The “Crash Narrative” given by Sagar Patel on his Crash Report rendered 2 days before his telephone interview states: “I was traveling in the right most lane on the Massachusetts Turnpike westbound below the speed limit. Then I noticed a motor vehicle in the far left lane hit the median barrier. I pulled over to the right break down lane and called 911.”
Emails of Robert Marchewka and James Rohr dated May 23 and 28, 2003 respectively questioned the performance so far of the investigation as well as Sagar’s statement as to how the accident happened.
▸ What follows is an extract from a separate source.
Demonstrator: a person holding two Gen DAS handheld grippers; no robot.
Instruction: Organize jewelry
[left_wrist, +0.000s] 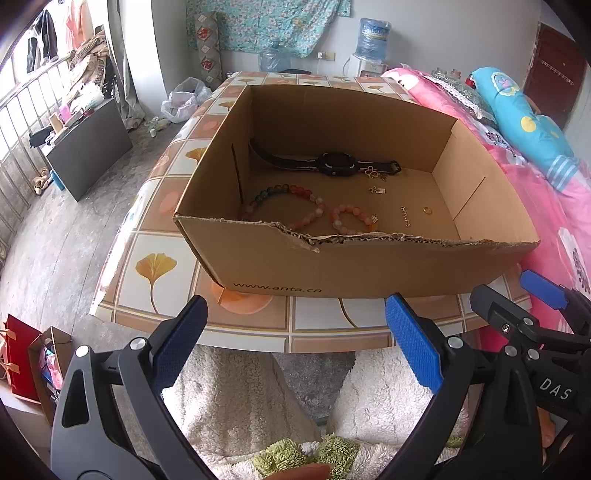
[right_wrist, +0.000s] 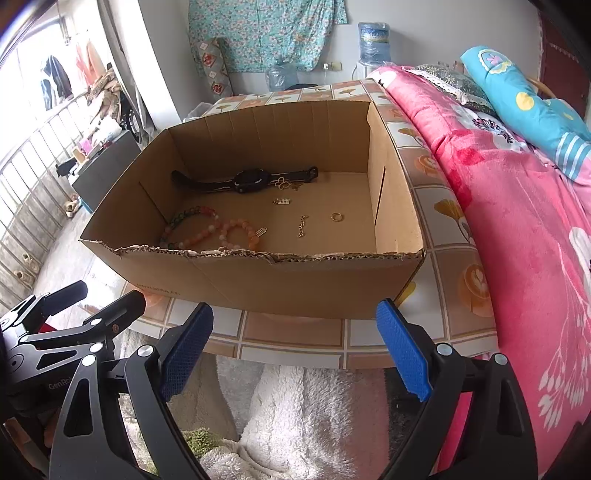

By seeking a release of itself upon the payment of its insured’s benefits to the claimants, Commerce was in effect seeking to have the insurance coverage afforded to its insured, Mukesh Patel, cover its own liability to plaintiff for any statutoryviolations. Although the statute does not specifically define such actions as unfair claim settlement practices, it does set forth in §3(9)(m) that it is a violation and an unfair claims settlement practice by “failing to settle claims promptly . . . under one portion of the insurance policy coverage in order to influence settlements under other portions of the insurance policy coverage.” In a like manner, this court believes that an insurer’s attempt to settle its own claims against itself by the payment of its insured’s liability benefits is likewise a violation of the statute and an unfair or deceptive act or practice under G.L.c. 93A.
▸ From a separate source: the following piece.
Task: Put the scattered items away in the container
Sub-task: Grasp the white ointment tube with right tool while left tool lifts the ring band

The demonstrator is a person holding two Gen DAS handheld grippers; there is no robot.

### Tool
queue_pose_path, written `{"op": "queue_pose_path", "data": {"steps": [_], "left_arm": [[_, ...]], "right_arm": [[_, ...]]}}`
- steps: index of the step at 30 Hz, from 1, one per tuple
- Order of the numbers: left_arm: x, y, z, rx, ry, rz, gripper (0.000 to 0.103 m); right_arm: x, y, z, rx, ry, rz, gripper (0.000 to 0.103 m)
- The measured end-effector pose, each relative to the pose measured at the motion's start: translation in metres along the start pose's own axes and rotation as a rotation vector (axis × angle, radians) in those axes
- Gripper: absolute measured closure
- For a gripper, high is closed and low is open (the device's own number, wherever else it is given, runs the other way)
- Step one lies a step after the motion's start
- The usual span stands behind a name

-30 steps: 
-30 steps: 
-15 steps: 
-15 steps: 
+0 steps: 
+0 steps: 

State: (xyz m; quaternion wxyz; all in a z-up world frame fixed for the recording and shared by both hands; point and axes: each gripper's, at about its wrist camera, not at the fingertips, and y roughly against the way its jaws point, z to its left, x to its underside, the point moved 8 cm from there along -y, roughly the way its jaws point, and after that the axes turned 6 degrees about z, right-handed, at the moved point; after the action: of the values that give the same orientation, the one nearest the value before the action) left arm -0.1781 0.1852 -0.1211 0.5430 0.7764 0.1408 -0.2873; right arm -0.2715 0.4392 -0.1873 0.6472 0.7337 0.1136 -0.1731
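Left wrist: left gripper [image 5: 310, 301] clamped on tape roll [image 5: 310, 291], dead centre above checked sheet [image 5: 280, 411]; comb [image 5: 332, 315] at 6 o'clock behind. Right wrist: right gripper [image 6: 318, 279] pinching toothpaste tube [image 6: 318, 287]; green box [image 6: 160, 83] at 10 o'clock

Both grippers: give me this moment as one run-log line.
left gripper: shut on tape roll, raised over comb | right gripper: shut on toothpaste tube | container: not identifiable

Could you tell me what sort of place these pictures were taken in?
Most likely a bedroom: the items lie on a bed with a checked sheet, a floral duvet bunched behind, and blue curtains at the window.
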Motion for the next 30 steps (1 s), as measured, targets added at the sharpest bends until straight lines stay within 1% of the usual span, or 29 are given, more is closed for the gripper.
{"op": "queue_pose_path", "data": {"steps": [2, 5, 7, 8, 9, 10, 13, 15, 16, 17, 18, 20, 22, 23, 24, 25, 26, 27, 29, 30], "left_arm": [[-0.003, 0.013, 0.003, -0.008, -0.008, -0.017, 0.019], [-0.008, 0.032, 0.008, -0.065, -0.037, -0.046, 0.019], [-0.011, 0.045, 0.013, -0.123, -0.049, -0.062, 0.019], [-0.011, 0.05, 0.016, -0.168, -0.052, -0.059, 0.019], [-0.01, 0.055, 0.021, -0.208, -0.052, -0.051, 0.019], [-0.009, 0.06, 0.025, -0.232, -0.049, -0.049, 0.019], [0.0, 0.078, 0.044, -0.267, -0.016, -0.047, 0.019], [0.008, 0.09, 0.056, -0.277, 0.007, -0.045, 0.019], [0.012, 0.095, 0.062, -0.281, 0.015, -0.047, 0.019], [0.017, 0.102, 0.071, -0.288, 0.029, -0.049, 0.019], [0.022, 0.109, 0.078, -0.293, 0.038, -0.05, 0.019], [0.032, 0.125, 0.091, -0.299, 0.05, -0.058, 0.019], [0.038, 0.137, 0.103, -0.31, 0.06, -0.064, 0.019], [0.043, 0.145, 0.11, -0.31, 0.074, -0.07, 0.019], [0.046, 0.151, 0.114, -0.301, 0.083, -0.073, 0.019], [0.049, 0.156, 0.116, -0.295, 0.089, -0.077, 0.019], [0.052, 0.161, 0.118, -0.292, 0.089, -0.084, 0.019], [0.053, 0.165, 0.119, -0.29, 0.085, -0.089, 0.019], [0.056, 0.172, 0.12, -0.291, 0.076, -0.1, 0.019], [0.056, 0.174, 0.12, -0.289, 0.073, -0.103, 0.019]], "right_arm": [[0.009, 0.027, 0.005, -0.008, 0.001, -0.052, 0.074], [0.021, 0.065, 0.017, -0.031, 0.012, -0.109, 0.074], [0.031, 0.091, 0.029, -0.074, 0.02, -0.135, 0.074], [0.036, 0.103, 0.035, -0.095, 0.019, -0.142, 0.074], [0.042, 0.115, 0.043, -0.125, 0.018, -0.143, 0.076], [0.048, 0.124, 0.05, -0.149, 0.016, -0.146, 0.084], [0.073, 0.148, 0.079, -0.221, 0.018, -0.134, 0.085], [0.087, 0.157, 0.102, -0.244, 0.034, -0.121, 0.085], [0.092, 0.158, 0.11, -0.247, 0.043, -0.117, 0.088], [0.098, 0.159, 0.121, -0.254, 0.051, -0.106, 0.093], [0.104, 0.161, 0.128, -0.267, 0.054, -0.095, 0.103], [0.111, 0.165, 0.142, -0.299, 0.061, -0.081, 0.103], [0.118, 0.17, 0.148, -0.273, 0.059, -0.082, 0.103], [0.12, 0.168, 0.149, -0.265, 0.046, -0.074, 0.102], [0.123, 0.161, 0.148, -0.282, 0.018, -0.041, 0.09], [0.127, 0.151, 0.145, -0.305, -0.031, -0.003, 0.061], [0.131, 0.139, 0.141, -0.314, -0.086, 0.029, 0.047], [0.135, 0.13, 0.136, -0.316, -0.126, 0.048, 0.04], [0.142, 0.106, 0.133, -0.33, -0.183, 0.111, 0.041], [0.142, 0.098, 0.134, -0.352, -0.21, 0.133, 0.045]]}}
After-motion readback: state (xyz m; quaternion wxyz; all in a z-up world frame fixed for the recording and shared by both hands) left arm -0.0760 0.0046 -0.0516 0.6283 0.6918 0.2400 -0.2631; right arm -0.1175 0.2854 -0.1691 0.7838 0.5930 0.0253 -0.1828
“If we read §3(9) (f) as requiring payment of the policy limit without a settlement of claims against the insured, then an insurance company would be forced to watch both flanks. On one side, the company may be sued for unfair settlement practices by a claimant disgruntled by the company’s failing to pay, and on the other side, the company may be sued by an insured disgruntled by the company’s payment of the policy limit without obtaining a release. We do not construe G.L.c. 176D, §3(9)(f) to place insurers in such a position.” Lazaris, 428 Mass. at 506.